Our feet make hollow pounding sounds as we run up the steps to the ride, and I throw open the door to one of the cars while Benjamin pries the cover off the control panel and roots around inside. I keep my eyes on the rows of shining booths and tents, sure that someone is going to burst out of the line and find us at any minute. Finally Benjamin pulls out a small box and jumps into the car with me.

He wrenches an antenna up, flips a silver switch, and presses a green button. The world grows smaller as we drift up, and the whole time I find myself praying that no one sees the lights of the Ferris wheel moving in a slow circle against the blue-black of the sky.
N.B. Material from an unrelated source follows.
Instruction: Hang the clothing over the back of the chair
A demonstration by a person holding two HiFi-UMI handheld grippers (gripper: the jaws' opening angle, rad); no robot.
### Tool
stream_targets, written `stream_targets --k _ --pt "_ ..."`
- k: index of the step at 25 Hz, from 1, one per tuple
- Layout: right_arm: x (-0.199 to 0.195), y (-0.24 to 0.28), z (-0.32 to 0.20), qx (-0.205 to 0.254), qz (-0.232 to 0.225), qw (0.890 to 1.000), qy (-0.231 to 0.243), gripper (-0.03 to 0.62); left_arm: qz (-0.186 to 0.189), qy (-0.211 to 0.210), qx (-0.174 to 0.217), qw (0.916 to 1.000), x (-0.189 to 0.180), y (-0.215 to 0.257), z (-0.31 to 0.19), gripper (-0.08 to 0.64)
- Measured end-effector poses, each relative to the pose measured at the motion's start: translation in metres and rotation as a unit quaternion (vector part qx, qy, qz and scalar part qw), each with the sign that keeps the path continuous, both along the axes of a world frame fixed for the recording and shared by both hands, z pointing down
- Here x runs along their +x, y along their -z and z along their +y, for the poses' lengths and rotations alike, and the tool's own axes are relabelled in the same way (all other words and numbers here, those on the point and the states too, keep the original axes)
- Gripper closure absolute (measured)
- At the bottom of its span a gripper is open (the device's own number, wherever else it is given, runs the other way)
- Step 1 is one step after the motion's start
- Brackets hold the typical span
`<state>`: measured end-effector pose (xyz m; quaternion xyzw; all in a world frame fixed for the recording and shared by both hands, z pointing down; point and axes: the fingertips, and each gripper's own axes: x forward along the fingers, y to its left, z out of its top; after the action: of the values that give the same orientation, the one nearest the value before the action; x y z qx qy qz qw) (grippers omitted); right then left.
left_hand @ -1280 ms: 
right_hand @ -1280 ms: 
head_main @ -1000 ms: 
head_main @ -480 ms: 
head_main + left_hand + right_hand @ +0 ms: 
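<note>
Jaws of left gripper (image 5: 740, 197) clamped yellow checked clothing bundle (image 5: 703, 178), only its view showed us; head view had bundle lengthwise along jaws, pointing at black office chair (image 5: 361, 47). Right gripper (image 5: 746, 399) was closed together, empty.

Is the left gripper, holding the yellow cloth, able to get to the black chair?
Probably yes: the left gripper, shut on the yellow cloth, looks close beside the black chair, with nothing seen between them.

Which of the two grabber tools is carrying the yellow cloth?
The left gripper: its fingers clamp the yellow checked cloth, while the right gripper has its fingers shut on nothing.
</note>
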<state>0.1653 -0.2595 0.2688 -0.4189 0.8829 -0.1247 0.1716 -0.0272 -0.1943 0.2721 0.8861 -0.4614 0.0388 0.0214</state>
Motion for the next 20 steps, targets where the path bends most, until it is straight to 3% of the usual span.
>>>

When we’re almost at the top, Benjamin punches a red button, and the wheel slows, stopping just past the apex. The car rocks gently with dying momentum. The night is breezy, but nowhere near as windy as the night I’d been up here with Sidney.

Sidney.

Unbidden, I am reminded of his bright grin, of the cocky way he had tipped back his hat to look at me under the moonlight. I hunt the grounds to find the top of the haunted house. I see the line of winding taillights of cars trying to escape the horror they’d seen, and a flicker of orange, more like a fire than the electric glow of a game. Dark shadows cluster here and there; a group around Happy’s trailer, and lingering by the spot where Sidney died. A soft, dry rasp escapes my throat.
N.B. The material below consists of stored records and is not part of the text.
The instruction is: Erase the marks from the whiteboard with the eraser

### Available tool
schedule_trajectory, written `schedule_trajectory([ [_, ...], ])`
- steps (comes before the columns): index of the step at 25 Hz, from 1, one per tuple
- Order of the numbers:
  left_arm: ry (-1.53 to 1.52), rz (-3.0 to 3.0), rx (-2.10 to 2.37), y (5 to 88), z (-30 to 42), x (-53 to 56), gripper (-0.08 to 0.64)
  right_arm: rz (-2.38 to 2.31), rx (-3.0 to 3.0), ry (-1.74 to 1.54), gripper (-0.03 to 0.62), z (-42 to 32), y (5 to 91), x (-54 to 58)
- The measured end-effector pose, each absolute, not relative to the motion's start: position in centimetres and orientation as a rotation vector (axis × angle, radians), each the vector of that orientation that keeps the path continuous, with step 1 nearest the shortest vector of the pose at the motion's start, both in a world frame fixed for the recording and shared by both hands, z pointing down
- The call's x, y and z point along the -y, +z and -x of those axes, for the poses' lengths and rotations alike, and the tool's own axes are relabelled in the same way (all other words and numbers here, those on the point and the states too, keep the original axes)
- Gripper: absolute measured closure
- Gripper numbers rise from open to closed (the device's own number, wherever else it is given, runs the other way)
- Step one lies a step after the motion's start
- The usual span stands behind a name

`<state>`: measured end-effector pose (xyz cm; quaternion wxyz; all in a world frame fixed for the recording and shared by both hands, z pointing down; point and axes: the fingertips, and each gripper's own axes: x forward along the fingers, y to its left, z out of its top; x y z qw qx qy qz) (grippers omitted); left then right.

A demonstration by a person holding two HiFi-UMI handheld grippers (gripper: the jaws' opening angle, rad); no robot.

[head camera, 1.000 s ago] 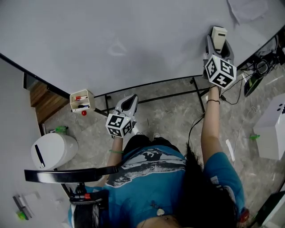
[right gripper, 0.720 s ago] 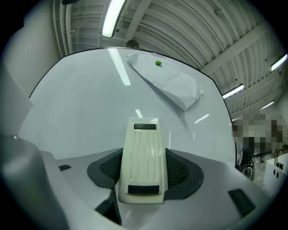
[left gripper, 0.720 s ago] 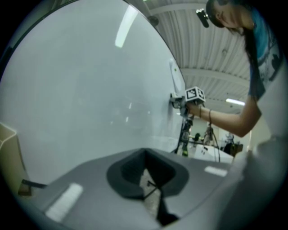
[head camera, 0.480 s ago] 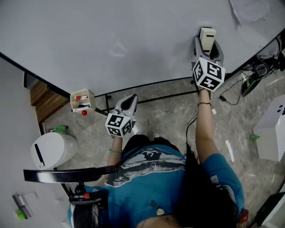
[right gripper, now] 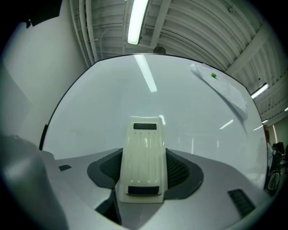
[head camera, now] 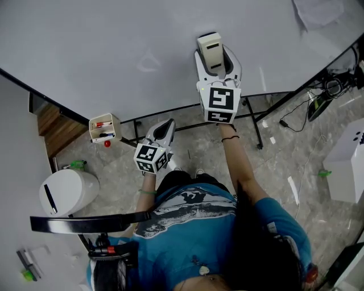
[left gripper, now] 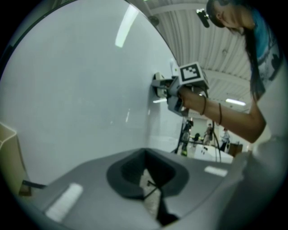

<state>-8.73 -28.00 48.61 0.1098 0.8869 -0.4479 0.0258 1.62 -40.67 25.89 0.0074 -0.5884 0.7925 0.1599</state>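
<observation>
The whiteboard [head camera: 114, 45] fills the top of the head view, with a faint triangular mark [head camera: 149, 61] left of centre. My right gripper [head camera: 217, 58] is shut on a cream eraser [head camera: 210, 49], held flat against the board to the right of that mark. In the right gripper view the eraser [right gripper: 143, 157] lies between the jaws against the whiteboard [right gripper: 148, 94]. My left gripper [head camera: 163, 132] hangs below the board's lower edge, shut, with nothing in it. The left gripper view shows its closed jaws [left gripper: 150, 191], the whiteboard [left gripper: 76, 94] and the right gripper [left gripper: 180, 85] pressed on it.
A small box of markers [head camera: 104, 128] hangs at the board's lower edge on the left. The board's stand legs [head camera: 253, 122] cross the stone floor. A white bin [head camera: 65, 192] stands at lower left. Cables [head camera: 324, 96] and a white box [head camera: 347, 170] are at right. Paper [head camera: 315, 12] sticks to the board's top right.
My right gripper has slid the eraser leftwards along the board, from the right side towards the middle. The left gripper has stayed where it was.
</observation>
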Motion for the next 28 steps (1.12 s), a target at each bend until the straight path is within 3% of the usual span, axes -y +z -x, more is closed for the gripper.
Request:
schedule_trajectory([
  [6, 0.067, -2.601, 1.331, 48.3, 9.7, 27.5, 0.558, 1.793, -2.602, 0.635, 0.328, 5.3, 27.5, 38.8],
  [14, 0.059, -2.589, 1.352, 48.6, 11.8, 27.0, 0.558, 1.798, -2.631, 0.657, 0.328, 6.6, 28.6, 38.8],
  [19, 0.062, -2.592, 1.326, 49.0, 12.5, 26.2, 0.558, 1.731, -2.689, 0.459, 0.328, 6.7, 30.5, 38.0],
  [28, 0.092, -2.554, 1.257, 51.8, 13.8, 24.4, 0.558, 1.907, -2.800, 0.016, 0.328, 3.2, 43.0, 34.1],
])
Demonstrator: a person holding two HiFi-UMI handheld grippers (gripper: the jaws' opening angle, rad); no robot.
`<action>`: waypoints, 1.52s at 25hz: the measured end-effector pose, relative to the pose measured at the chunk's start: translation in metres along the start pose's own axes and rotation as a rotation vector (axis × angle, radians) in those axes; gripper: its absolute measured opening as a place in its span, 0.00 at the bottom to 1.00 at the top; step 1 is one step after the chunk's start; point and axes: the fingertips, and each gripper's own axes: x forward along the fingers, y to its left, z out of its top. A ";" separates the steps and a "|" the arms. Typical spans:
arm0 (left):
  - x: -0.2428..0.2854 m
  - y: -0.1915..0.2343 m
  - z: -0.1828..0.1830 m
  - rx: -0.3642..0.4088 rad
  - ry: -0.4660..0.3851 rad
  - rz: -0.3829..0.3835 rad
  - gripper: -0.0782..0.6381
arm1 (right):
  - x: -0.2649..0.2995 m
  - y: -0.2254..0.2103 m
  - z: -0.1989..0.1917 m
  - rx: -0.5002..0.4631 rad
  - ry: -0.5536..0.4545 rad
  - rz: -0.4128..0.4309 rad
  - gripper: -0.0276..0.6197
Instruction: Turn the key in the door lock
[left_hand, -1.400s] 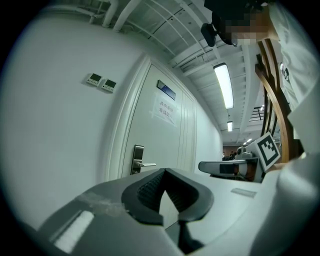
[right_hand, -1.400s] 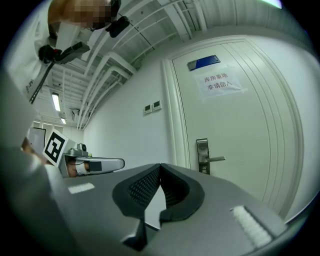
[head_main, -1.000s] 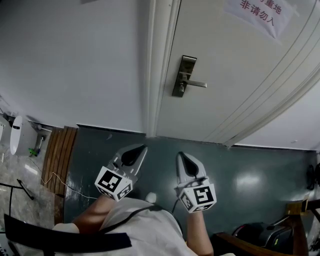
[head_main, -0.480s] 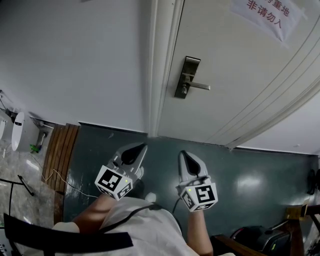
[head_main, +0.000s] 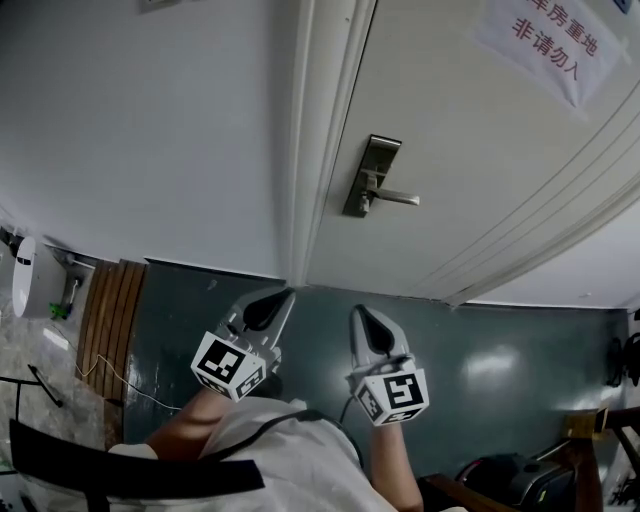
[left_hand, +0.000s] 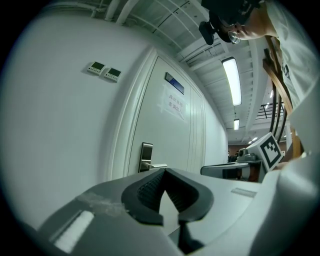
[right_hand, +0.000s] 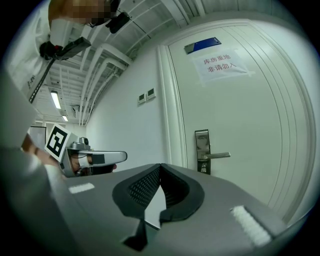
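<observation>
The task seems not started: the left hand-held gripper (head_main: 285, 293) and the right hand-held gripper (head_main: 358, 310) are closed and empty, well apart from the door lock (head_main: 372, 176).

Upright silver door lock (head_main: 372, 176), lever (head_main: 397, 198) level, on white door (head_main: 480, 150).

Open floor (head_main: 480, 340) runs up to the door (head_main: 480, 170); the lever handle (head_main: 398, 198) juts out from the lock plate (head_main: 372, 165), with the door frame (head_main: 320, 130) close beside it

Left claw (head_main: 286, 294), right claw (head_main: 361, 311): closed, level
</observation>
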 end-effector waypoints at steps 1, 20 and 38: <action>0.006 0.006 0.001 -0.002 0.000 -0.005 0.12 | 0.007 -0.003 0.002 -0.002 0.002 -0.005 0.06; 0.072 0.099 0.014 -0.023 0.019 -0.116 0.12 | 0.110 -0.032 0.012 0.006 0.040 -0.113 0.06; 0.072 0.149 0.003 -0.034 0.042 -0.166 0.12 | 0.149 -0.017 -0.001 0.022 0.061 -0.166 0.06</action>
Ben slides an arm around my shoulders, rubbing small, soothing circles onto my back. “It’s okay.” His voice is distant, and I can tell that he’s on the lookout, too. But for the moment, we seem to be safe. “Emma,” he says, an odd wobble in his voice, “I need to tell you something.”

His cheeks are ruddy from running, and the wind has rumpled his hair into seventy different angles. His eyes are too bright, wide like baby moons, and even after everything that’s happened, he wears a lopsided sort of grin.

I have a terrible, terrible thought.

“Where were you earlier?” I ask.

“Doesn’t matter.” He steals another furtive glance toward the carnival and I do the same. At the edge of the tents are two figures. I freeze.

But Benjamin doesn’t see them.

“Emma, I know you’re nervous about breaking the curse, but—”

I whip around to face him again. It all clicks. His stumbling over nothing. The happy, sloppy smile. And the only, only reason he’d bring up the curse now, after all that happened.

No.

If I could still feel, his skin would be hot to the touch. If I could smell, the scent of flowers and alcohol would be all around me. If I asked him, he’d tell me his mouth feels as though it’s lined with flower petals.

“You didn’t.”

“I did.” His eyes are unflinching. “I love you, Emma.”

I want him and everything he’s offering. But can I watch him almost die?

I turn away, and that’s when I see the two dark shadows peel away from the alley and start walking toward the Ferris wheel.

“Benjamin,” I say, gripping onto his arm.

“It’s going to work, I promise. We’ll follow Katarina’s instructions and the curse will break. I’ve drunk the wine. You know my true name, but just in case you need all of it, my name is Benjamin James Singer.”

He moves across the small space that separates us and kisses me.

His mouth is soft and insistent, and one hand reaches up to cradle my cheek. He’s not just warm, he’s a fire, and I want to bask in his glow. My eyes flutter closed, and for a brief second, everything is okay because I am with him. When he pulls away, the heat of him lingers. The night is alive with colors that hadn’t been there seconds before. A thready pulse of life throbs in the center of my chest, my hands and arms trembling with it.

“Kiss me when you get down there, Em,” he says, pressing something hard and cold into my hands.

And then he throws himself from the car.

“No!” I lean over the edge, dropping whatever it was Ben gave me as I grip the side of the car tight. Ben seems to fall forever, his golden hair rippling in the rush of air. I can’t look. There’s a terrible crunch and a scream of pain, followed by the sound of splintering wood.

Far, far below me Benjamin lies like a broken doll in the dust, his legs splayed out at an angle that’s all kinds of wrong. Blood trickles from the side of his mouth, the mouth that had been kissing mine moments before.

And in the dirt beside him are the broken remnants of a remote control.